La Stampa: Lasciate decidere i bambini
I piccoli non hanno le nostre rigidità e le nostre paure. Sono curiosi. Felici di mescolarsi
La rivolta dei genitori
«Via i figli dalle classi con troppi stranieri»
Minucci e Rossi
Per la prima volta nella storia, il Comune e le autorità scolastiche di una città italiana hanno tenuto una riunione congiunta con il seguente ordine del giorno: «Strategie di trattenimento degli alunni italiani sul territorio». Che tradotto dal burocratese significa: come faccio a tutelare i miei cittadini a casa loro? E’ un evento abbastanza assurdo e sicuramente epocale. Perché non si trasformi nella sindrome dell'indiano accerchiato, vanno messi da parte i due umori estremi che si scontrano, talvolta all’interno della stessa persona, quando si parla di integrazione: il razzismo mascherato da sdegno e l’esaltazione acritica della convivenza in ogni sua forma. La città pilota è Torino, dove nelle scuole di Porta Palazzo i figli di italiani rappresentano un’esigua minoranza, schiacciata dalla prole delle altre etnie. Una situazione limite, ma che comincia ad andare in replica anche altrove.

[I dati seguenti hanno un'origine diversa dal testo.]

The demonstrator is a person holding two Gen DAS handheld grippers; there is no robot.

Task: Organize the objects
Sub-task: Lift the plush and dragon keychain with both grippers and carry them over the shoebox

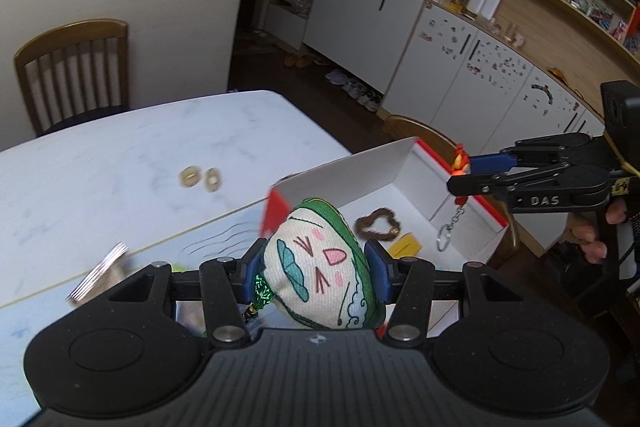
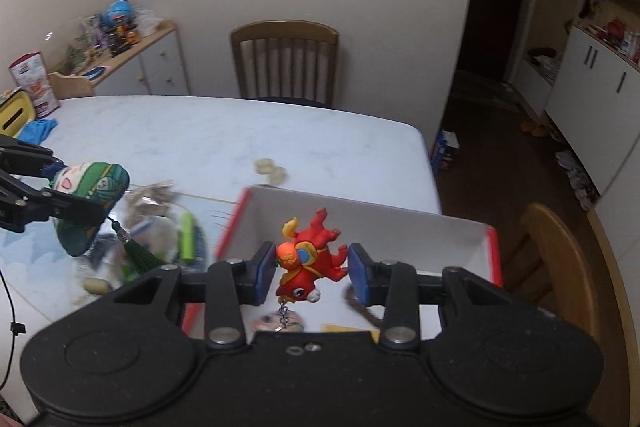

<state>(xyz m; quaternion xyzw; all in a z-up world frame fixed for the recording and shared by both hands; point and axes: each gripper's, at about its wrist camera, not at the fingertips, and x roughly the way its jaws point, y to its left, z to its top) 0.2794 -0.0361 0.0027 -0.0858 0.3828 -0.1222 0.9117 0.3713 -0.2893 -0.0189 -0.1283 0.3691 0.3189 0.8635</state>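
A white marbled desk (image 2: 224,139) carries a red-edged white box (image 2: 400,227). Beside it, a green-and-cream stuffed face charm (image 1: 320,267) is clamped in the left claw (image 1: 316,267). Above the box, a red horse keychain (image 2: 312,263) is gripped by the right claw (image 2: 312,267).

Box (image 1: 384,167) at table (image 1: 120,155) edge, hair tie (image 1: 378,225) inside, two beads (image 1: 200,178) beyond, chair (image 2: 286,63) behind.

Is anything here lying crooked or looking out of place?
Yes: the red figure keychain hangs upside down in the right gripper, its ring dangling over the white box.
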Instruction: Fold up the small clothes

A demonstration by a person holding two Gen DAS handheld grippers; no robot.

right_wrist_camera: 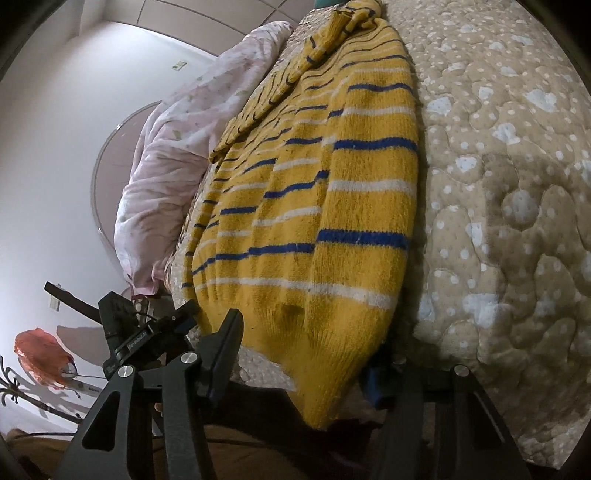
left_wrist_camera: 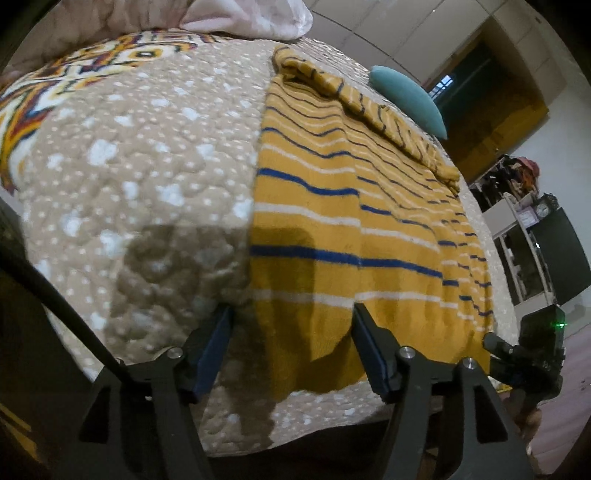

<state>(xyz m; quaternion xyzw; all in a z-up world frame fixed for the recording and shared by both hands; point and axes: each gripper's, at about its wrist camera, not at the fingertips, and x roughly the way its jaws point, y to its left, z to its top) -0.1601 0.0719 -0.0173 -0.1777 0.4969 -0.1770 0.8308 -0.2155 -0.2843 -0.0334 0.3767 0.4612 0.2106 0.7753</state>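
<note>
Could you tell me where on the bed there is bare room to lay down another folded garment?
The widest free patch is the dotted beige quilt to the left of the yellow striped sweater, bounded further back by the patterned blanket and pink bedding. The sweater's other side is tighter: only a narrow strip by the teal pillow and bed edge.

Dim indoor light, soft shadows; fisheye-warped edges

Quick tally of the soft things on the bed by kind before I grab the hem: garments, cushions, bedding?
Striped yellow sweater: 1
Teal cushion: 1
Pink duvet: 1
Beige quilted bedspread: 1
Total: 4
</note>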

E che finisce inevitabilmente per trascinarsi dietro il discorso sulla qualità delle classi in cui il numero degli stranieri, degli italiani figli di stranieri e degli italo-italiani è invece in equilibrio.
Per raccapezzarci in questo guazzabuglio, proporrei di sgomberare il campo da una questione preliminare: la conoscenza della lingua. I genitori che lamentano un ritardo nell’apprendimento da parte dei loro figli a causa degli alunni extracomunitari non sono sempre dei beceri razzisti, anzi non lo sono quasi mai. Trovano giustamente inaccettabile che un allievo straniero che arriva a metà dell'anno scolastico costringa l'intera classe a rallentare o addirittura a fermarsi per aspettare che lui impari l'italiano. La soluzione dovrebbe essere dettata dal buon senso: chi va a vivere in un Paese di cui non conosce la lingua si rassegni a perdere l'anno scolastico per apprenderla. E aggregarsi al gruppo l'anno successivo. Altro che classe-ghetto. Un corso intensivo per «apprendisti italiani» sarebbe assai utile (anche a qualche italiano).
Ma quando il figlio di immigrati ha imparato la lingua o, caso ormai frequente, è italiano dalla nascita, come va poi gestita l'integrazione? Pare che il problema sia più sentito dai genitori che dai bambini. Un adulto può vivere con imbarazzo l’idea che suo figlio perda identità crescendo fra compagni di classe che non condividono le sue radici. I piccoli invece non hanno le nostre rigidità e le nostre paure. Sono curiosi. Felici di mescolarsi. E portati a prendere le cose della vita, anche le più strane, come normali. Ho sentito un bambino ricordare alla mamma con la massima naturalezza che non poteva offrire alla sua compagna di banco marocchina uno spuntino a base di carne durante il ramadan. La decisione andrebbe lasciata a loro, ai bambini. Se manifestano un disagio, può essere giusto trasferirli in altra scuola, esattamente come si fa quando capitano in una classe piena di bulli o di snob. Ma se stanno bene con Jemimah, Nicolae e Chong-Hi, i genitori sbaglierebbero a spostarli solo per inseguire i propri fantasmi. A patto che tutta la classe conosca l'italiano e non sia costretta ad aspettare chi non lo sa.
Rimane il caso estremo dal quale eravamo partiti. Quando la percentuale di italo-italiani è talmente bassa da rendere quasi inevitabile la discriminazione che finisce per colpire la minoranza più esigua. In situazioni simili, l'intelligenza suggerisce di ridistribuire con un minimo di raziocinio gli alunni delle varie etnie per evitare ghetti o sperequazioni eccessive. Accettando, per il bene superiore della comunità e anche per il proprio, di spostare tuo figlio in una scuola più lontana, anche se dovrai perdere dieci minuti d’auto o tre fermate di tram per accompagnarlo.